What you have to do> A copy is needed of each line in the records that has the word "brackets".

Start of Source data

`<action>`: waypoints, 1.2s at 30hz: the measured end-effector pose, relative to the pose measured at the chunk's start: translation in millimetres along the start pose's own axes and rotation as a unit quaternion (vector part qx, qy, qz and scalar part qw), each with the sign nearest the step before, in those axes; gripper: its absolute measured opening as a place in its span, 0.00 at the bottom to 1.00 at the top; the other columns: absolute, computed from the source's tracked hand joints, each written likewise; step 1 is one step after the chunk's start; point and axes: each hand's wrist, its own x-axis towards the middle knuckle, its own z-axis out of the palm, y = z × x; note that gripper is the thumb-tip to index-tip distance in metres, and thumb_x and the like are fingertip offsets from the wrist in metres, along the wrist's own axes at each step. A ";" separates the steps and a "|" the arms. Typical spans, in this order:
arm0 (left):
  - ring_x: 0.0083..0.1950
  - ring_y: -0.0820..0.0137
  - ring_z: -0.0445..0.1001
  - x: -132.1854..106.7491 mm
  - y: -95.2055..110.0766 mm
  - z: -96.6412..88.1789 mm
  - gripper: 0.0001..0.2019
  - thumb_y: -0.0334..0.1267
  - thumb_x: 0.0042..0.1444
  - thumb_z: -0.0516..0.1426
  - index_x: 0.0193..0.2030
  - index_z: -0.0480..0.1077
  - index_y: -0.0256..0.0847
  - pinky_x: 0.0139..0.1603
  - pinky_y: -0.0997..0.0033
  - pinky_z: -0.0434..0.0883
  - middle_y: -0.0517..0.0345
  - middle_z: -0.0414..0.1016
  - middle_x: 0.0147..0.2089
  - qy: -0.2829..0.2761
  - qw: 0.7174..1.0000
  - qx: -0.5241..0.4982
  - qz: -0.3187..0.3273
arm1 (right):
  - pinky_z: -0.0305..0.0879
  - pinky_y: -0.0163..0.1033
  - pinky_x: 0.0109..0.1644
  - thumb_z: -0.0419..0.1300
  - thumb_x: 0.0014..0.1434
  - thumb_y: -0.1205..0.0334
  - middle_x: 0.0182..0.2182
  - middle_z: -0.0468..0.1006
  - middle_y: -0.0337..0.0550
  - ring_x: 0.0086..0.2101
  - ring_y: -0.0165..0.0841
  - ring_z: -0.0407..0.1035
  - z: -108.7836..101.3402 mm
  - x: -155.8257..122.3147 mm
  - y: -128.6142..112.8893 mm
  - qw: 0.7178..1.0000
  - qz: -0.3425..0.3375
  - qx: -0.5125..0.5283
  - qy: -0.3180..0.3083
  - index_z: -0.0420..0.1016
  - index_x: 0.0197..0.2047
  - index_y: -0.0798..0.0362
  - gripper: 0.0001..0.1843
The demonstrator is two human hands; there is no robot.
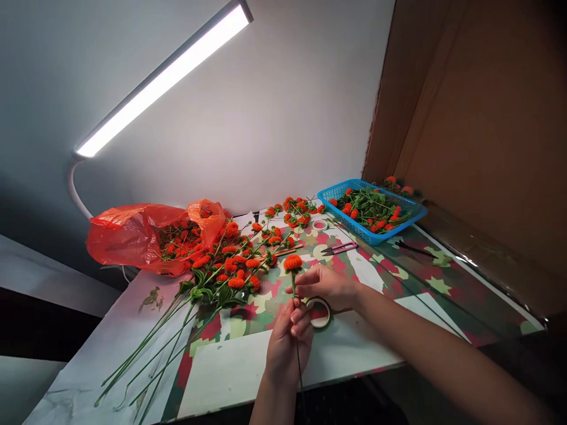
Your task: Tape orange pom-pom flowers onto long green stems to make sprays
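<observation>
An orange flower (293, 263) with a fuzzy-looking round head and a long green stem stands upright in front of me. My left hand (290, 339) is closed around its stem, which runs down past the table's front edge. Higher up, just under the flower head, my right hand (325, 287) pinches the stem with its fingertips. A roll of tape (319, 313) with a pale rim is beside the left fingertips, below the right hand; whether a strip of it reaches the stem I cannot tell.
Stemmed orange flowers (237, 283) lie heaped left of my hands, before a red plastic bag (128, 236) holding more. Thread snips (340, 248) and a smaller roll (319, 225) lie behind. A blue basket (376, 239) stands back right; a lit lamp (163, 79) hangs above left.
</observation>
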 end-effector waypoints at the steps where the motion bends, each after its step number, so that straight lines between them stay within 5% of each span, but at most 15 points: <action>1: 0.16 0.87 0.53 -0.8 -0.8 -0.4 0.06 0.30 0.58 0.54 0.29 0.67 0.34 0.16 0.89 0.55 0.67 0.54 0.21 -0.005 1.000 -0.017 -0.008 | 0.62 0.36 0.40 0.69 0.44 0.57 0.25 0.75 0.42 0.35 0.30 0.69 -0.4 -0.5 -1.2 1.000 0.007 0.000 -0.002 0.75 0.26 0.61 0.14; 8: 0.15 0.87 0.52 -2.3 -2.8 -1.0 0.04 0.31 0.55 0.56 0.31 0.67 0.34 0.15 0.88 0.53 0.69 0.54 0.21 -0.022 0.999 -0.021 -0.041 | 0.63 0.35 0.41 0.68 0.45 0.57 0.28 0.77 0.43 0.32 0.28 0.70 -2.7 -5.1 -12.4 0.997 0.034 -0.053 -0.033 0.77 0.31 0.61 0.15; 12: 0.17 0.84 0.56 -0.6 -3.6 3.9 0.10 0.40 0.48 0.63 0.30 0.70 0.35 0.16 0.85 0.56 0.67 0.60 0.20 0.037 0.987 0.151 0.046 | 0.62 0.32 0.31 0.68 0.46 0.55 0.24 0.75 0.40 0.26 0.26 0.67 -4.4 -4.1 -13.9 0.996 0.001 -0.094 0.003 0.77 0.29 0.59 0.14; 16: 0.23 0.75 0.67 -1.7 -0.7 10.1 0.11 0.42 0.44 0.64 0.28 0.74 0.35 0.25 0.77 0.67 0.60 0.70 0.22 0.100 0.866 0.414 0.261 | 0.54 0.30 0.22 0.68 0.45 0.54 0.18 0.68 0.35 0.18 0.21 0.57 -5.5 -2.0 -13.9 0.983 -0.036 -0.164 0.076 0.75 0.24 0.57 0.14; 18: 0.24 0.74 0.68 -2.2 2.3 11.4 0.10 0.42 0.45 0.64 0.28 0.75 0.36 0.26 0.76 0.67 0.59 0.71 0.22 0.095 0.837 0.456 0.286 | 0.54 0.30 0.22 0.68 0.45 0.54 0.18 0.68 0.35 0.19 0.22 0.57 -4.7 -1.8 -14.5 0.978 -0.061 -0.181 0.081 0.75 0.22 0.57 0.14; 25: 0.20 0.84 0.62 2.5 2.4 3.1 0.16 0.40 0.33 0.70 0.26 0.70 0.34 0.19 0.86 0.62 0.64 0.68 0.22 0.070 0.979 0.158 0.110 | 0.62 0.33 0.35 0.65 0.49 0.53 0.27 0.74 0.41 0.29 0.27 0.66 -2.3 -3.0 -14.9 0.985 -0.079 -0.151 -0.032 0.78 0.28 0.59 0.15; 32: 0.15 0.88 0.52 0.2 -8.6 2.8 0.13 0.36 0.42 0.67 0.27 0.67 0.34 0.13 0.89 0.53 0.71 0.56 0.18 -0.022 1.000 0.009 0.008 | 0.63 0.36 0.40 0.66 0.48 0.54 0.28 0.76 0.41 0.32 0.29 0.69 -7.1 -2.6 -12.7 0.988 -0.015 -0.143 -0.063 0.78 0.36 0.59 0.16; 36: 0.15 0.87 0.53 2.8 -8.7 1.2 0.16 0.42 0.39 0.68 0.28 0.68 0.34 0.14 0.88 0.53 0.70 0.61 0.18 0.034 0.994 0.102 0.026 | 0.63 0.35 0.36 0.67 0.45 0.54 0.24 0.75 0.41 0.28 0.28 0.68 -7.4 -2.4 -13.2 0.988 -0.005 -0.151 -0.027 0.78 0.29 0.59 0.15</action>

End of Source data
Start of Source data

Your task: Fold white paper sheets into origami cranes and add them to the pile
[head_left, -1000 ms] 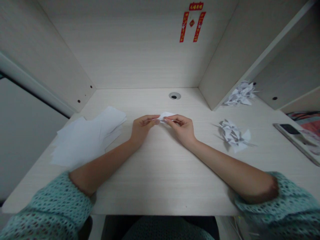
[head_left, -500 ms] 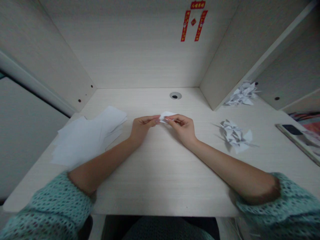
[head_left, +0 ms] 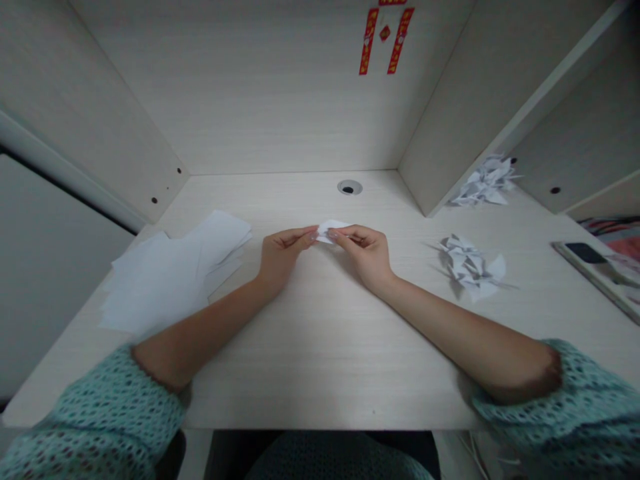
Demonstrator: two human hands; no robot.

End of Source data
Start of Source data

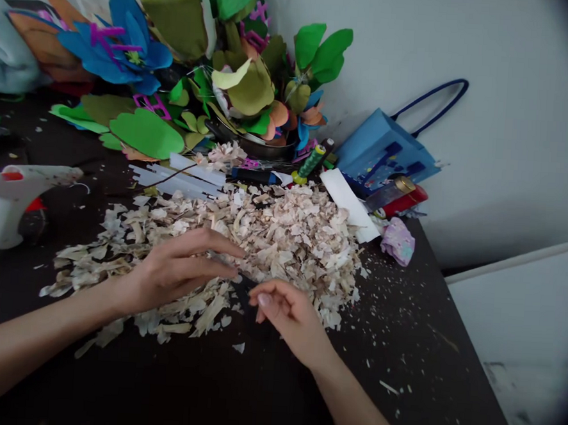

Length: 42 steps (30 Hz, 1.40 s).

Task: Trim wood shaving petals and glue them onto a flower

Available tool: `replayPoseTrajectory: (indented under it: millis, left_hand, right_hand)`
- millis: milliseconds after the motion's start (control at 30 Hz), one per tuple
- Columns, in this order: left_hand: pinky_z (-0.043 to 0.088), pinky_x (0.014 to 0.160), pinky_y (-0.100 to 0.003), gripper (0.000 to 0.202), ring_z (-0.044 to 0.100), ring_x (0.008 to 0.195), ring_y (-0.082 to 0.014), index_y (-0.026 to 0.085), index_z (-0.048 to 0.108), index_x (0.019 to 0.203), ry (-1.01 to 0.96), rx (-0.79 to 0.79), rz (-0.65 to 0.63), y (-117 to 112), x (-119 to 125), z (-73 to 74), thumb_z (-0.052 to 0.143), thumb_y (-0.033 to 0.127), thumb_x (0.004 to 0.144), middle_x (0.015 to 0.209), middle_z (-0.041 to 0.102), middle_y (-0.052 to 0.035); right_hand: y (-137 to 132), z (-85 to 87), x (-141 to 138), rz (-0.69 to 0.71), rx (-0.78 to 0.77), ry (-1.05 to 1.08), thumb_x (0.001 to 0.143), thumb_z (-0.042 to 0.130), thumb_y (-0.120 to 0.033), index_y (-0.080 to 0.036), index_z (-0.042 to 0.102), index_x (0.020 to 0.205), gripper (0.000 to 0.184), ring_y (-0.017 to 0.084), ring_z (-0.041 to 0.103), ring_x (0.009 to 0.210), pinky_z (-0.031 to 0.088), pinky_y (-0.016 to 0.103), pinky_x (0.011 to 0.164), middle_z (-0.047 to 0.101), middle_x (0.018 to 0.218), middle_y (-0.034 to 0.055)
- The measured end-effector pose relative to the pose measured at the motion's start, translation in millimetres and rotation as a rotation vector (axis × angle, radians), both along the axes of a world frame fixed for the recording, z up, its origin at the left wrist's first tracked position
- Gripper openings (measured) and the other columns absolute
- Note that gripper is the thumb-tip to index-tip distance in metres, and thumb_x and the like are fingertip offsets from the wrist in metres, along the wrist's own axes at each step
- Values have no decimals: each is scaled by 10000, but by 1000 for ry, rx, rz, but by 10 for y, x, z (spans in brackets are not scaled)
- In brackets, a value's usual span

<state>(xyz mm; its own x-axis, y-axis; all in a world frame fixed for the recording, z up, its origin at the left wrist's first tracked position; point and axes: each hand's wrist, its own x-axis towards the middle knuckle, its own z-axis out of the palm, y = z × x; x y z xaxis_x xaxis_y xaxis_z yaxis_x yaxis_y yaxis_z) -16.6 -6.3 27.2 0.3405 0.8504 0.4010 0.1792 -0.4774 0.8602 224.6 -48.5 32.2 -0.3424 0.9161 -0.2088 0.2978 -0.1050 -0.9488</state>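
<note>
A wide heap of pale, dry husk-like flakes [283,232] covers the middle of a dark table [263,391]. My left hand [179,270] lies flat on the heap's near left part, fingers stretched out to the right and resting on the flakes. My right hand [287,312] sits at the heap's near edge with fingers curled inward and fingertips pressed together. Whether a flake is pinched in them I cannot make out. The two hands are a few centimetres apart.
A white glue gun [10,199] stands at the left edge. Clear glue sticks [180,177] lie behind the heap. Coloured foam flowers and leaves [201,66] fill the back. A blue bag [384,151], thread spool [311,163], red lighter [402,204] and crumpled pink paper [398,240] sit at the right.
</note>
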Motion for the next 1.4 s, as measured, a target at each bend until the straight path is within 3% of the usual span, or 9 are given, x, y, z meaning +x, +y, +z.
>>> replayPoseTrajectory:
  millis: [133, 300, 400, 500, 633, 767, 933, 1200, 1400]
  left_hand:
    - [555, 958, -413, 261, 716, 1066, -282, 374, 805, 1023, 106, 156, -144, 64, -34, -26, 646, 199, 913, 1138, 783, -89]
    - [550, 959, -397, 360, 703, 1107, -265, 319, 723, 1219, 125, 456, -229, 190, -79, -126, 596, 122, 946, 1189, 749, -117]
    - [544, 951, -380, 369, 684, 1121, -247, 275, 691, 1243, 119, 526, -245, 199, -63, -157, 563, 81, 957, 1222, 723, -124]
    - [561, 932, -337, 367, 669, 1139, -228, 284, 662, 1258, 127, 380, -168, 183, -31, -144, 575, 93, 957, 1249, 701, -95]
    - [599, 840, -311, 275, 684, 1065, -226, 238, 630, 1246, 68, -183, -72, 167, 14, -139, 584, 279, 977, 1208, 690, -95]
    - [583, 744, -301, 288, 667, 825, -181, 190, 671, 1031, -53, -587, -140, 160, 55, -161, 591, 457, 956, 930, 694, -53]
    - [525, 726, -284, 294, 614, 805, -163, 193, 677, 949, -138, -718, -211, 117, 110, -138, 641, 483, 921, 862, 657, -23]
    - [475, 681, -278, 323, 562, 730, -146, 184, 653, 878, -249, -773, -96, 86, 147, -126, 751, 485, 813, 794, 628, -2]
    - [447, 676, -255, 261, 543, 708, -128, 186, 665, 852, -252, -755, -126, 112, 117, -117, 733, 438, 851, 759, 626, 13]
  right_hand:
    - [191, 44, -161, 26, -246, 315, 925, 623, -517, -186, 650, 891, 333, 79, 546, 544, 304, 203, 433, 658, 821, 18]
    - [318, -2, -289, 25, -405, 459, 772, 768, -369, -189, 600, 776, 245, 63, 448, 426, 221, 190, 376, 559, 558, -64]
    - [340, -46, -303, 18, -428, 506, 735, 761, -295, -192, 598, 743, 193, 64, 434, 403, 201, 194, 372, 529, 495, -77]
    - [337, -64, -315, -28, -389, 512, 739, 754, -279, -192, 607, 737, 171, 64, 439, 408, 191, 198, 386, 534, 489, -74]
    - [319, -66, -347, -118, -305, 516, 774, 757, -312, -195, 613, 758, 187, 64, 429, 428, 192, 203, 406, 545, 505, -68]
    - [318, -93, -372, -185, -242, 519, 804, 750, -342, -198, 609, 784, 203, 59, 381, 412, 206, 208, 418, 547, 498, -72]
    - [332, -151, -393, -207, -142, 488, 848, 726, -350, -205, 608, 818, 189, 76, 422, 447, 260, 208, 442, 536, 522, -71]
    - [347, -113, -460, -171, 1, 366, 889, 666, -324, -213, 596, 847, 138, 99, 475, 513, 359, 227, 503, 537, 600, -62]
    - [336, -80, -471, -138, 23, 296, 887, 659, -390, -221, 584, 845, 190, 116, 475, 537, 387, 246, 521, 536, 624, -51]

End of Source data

Exercise solution>
- Values have no decimals: each is scaled by 10000, but by 1000 for ry, rx, rz, but by 10 for y, x, z (spans in brackets are not scaled)
- In brackets, a value's usual span

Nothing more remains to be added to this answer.